• _RECORDS PROVIDED_:
________________________________________

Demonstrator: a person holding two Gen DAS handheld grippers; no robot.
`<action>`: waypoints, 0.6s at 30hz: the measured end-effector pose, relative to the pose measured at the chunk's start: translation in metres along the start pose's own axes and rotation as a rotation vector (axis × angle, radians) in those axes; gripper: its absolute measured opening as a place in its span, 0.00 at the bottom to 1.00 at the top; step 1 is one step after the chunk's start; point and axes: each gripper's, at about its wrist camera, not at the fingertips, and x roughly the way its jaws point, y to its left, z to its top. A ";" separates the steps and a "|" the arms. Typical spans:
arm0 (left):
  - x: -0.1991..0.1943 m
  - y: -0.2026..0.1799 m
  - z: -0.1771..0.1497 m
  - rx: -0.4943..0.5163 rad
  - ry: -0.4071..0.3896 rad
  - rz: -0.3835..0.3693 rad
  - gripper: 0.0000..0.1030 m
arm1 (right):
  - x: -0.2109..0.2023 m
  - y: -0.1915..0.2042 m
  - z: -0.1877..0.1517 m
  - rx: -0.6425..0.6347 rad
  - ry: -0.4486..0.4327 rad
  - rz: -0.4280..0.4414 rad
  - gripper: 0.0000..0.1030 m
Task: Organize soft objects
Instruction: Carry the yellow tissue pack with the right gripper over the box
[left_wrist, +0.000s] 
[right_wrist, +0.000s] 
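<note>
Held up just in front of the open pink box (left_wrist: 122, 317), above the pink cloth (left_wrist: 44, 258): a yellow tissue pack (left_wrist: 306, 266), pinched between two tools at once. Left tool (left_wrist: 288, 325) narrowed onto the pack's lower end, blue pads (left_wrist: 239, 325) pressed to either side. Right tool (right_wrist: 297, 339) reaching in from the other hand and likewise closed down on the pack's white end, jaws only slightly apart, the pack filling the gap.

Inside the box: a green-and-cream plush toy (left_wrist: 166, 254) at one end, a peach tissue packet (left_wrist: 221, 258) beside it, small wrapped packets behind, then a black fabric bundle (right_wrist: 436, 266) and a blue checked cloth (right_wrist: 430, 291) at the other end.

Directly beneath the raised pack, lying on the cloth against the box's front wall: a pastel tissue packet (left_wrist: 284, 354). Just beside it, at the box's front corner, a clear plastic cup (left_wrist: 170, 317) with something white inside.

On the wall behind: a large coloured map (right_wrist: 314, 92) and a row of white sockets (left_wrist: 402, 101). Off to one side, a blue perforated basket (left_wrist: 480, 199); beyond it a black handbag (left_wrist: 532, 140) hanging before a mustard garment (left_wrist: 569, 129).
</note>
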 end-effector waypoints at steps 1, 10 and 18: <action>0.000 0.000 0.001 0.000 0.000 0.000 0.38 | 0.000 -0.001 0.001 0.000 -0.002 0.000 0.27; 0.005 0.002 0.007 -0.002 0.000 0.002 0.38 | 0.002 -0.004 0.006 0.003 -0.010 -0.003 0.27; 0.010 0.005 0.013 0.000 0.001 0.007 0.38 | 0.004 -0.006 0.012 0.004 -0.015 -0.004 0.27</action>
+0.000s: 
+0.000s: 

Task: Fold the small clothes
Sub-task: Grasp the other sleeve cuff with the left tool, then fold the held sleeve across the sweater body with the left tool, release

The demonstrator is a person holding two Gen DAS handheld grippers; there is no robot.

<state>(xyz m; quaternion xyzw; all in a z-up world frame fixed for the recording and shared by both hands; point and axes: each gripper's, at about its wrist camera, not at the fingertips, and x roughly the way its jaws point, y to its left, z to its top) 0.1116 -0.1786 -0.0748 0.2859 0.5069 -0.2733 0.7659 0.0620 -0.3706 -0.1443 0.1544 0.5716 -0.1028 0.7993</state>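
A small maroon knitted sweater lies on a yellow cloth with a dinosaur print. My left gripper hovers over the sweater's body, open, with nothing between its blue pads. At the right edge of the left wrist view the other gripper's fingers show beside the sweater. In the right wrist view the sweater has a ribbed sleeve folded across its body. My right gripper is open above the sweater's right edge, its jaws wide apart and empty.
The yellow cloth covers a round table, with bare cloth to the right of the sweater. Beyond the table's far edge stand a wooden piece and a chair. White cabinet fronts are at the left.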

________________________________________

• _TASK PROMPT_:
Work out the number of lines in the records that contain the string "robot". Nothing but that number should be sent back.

• _YOUR RESPONSE_:
2